The roof of the back kitchen sloped down quite low. It was
made of thatch and it had moss on it, and house-leeks and stonecrop
and wallflowers, and even a clump of purple flag-flowers, at the
far corner.
"This is far, far, far and away prettier than Edgecombe
Villa," said Phyllis. "I wonder what the garden's like."
"We mustn't think of the garden yet," said Roberta, with
earnest energy. "Let's go in and begin to work."
They lighted the fire and put the kettle on, and they
arranged the crockery for breakfast; they could not find all the
right things, but a glass ash-tray made an excellent salt-cellar,
and a newish baking-tin seemed as if it would do to put bread on,
if they had any.
When there seemed to be nothing more that they could do, they
went out again into the fresh bright morning.

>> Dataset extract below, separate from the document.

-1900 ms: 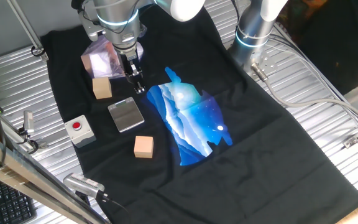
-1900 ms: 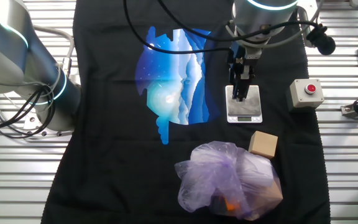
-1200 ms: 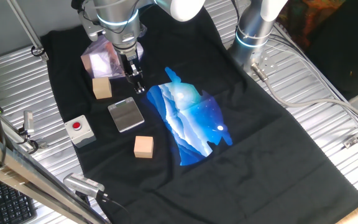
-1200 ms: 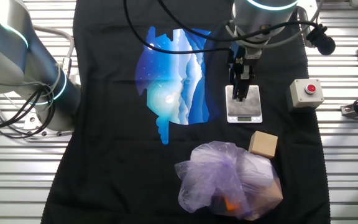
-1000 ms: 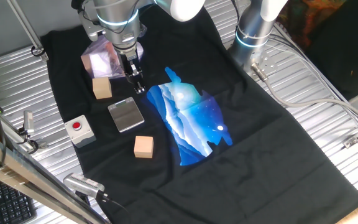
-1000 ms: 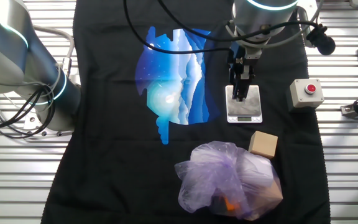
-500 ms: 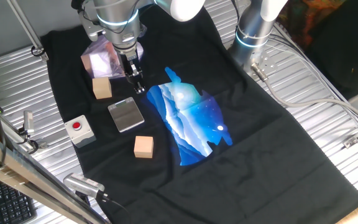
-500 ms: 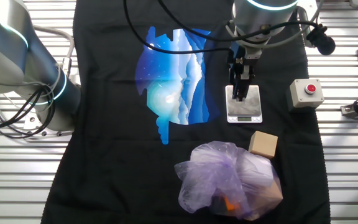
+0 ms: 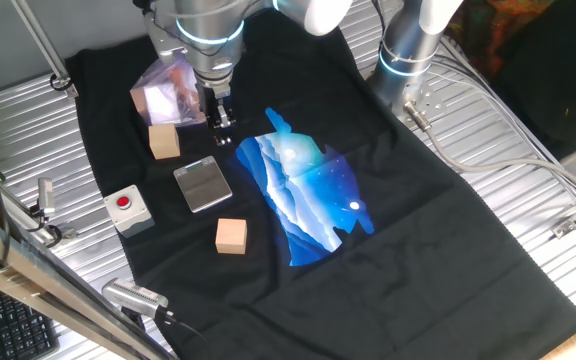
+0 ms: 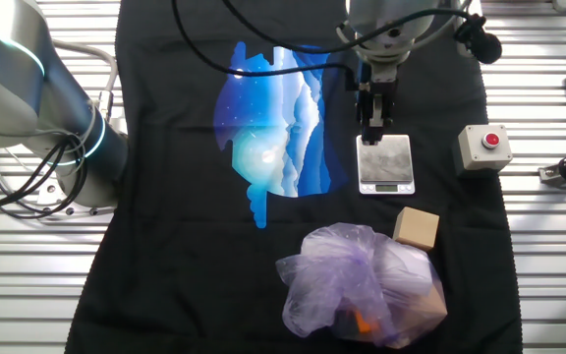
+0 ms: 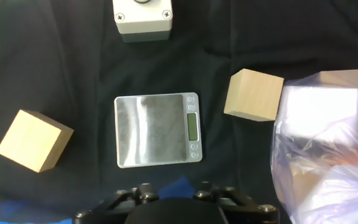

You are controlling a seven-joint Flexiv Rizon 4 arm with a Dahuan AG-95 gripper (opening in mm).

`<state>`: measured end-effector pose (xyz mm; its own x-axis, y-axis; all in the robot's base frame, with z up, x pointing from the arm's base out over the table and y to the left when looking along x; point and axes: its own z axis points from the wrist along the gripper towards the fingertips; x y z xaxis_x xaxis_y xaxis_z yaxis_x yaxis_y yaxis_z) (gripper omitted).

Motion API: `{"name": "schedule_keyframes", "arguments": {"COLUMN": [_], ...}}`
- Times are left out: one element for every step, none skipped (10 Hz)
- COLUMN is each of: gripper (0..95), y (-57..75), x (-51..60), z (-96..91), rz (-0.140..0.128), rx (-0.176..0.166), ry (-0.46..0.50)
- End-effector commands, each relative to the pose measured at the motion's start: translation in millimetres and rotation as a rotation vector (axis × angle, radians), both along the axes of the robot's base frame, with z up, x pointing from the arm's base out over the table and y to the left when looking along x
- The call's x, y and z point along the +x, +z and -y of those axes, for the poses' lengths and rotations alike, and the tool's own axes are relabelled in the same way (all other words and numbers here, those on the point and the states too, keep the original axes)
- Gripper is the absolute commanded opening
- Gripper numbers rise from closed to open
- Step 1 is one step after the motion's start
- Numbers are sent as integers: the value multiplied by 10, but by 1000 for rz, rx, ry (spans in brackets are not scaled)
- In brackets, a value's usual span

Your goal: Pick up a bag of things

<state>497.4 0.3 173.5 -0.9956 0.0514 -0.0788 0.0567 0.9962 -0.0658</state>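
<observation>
A silver-grey arm (image 9: 203, 20) is ringed by a glowing cyan band, with white joint shells above. A slim black gripper (image 10: 372, 126) is mounted below, and black cables are looped around its wrist.

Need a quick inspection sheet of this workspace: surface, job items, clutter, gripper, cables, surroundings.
Surface: black cloth with a blue print, on a ribbed metal table.
Job's things: plastic bag, lumpy, on the cloth, not held.
Clutter: small scale; two wooden cubes, the second touching the bag; red button box.
Gripper: gripper above the cloth, holding nothing; jaws' state unclear.
Cables: bundle beside the second arm.
Surroundings: keyboard.
</observation>
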Motion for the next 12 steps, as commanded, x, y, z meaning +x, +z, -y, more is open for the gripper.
{"name": "schedule_keyframes", "arguments": {"gripper": [0,0,0,0,0,0,0,0,0,0,0,0], "y": [-8,-7,-7,-6,3,26,45,74,89,92,93,96], "x": [19,19,20,22,17,8,1,-10,-16,-18,-16,-18], "z": [-5,-5,-6,-6,-9,-16,-22,-31,-37,-38,-38,-39], "rz": [-1,-1,0,-1,-1,-4,-5,-7,-6,-2,-2,-2], "rx": [4,5,5,5,5,6,9,12,18,20,24,24], "ry": [1,2,2,2,3,1,1,-2,-12,-11,-12,-11]}}
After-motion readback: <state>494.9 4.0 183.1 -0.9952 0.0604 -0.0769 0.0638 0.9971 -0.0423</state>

"We'll go into the garden now," said Peter. But somehow they
couldn't find the garden. They went round the house and round the
house. The yard occupied the back, and across it were stables and
outbuildings. On the other three sides the house stood simply in a
field, without a yard of garden to divide it from the short smooth
turf. And yet they had certainly seen the garden wall the night
before.
It was a hilly country. Down below they could see the line of
the railway, and the black yawning mouth of a tunnel. The station
was out of sight. There was a great bridge with tall arches running
across one end of the valley.
"Never mind the garden," said Peter; "let's go down and look
at the railway. There might be trains passing."

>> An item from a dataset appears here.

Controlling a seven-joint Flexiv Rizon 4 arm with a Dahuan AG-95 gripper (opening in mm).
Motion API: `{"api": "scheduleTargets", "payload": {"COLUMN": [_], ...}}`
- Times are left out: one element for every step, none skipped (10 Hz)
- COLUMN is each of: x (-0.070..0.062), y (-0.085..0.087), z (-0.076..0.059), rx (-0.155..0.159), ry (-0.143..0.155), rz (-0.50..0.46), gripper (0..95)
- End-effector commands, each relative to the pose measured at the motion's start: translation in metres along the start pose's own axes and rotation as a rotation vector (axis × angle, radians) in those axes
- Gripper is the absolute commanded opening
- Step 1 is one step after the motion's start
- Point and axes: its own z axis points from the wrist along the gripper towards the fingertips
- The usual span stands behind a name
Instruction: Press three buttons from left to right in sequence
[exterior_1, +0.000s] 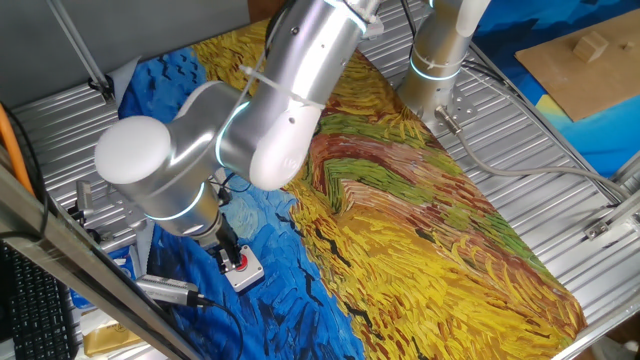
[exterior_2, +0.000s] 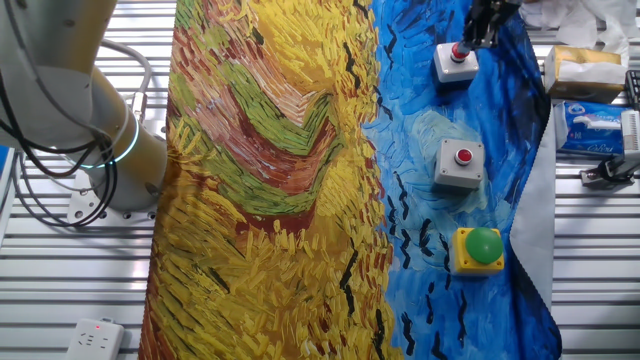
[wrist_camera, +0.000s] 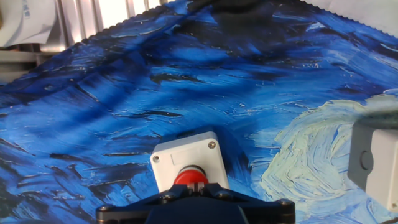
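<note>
three buttons in a row on the blue part of the painted cloth (exterior_2: 280, 200) over the bench (exterior_2: 600, 250): green-capped yellow box (exterior_2: 479, 249), middle red-capped grey box (exterior_2: 461, 165), far red-capped box (exterior_2: 455, 61). jaws directly above the far red cap, touching or just over it, cannot tell which. spread or pressed together: cannot tell, tips hidden. in the hand view, far box (wrist_camera: 188, 162) near the lower edge, middle box (wrist_camera: 375, 162) at the right.
</note>
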Motion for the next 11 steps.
{"api": "scheduleTargets", "payload": {"x": [-0.003, -0.005, -0.006, -0.007, -0.007, -0.006, -0.004, -0.003, -0.003, -0.003, -0.003], "y": [0.000, -0.001, -0.001, -0.002, -0.002, -0.001, 0.003, 0.006, 0.007, 0.007, 0.007], "z": [0.009, 0.012, 0.015, 0.017, 0.018, 0.016, 0.005, -0.001, -0.003, -0.003, -0.002], "rx": [0.001, 0.002, 0.003, 0.003, 0.001, -0.002, -0.002, -0.001, -0.001, -0.002, -0.003], "ry": [0.005, 0.003, 0.003, 0.003, 0.003, 0.004, 0.007, 0.014, 0.015, 0.015, 0.014], "rz": [-0.001, -0.005, -0.007, -0.009, -0.011, -0.015, -0.011, -0.011, -0.010, -0.011, -0.011], "gripper": [0.0, 0.0, 0.0, 0.0, 0.0, 0.0, 0.0, 0.0, 0.0, 0.0, 0.0]}}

"We can see them from here," said Roberta, slowly; "let's sit
down a bit."
So they all sat down on a great flat grey stone that had
pushed itself up out of the grass; it was one of many that lay
about on the hillside, and when Mother came out to look for them at
eight o'clock, she found them deeply asleep in a contented,
sun-warmed bunch.
They had made an excellent fire, and had set the kettle on it
at about half-past five. So that by eight the fire had been out for
some time, the water had all boiled away, and the bottom was burned
out of the kettle. Also they had not thought of washing the
crockery before they set the table.
"But it doesn't matter—the cups and saucers, I mean," said
Mother. "Because I've found another room—I'd quite forgotten there
was one. And it's magic! And I've boiled the water for tea in a
saucepan."
The forgotten room opened out of the kitchen. In the
agitation and half darkness the night before its door had been
mistaken for a cupboard's. It was a little square room, and on its
table, all nicely set out, was a joint of cold roast beef, with
bread, butter, cheese, and a pie.
"Pie for breakfast!" cried Peter; "how perfectly
ripping!"
"It isn't pigeon-pie," said Mother; "it's only apple. Well,
this is the supper we ought to have had last night. And there was a
note from Mrs. Viney. Her son-in-law has broken his arm, and she
had to get home early. She's coming this morning at ten."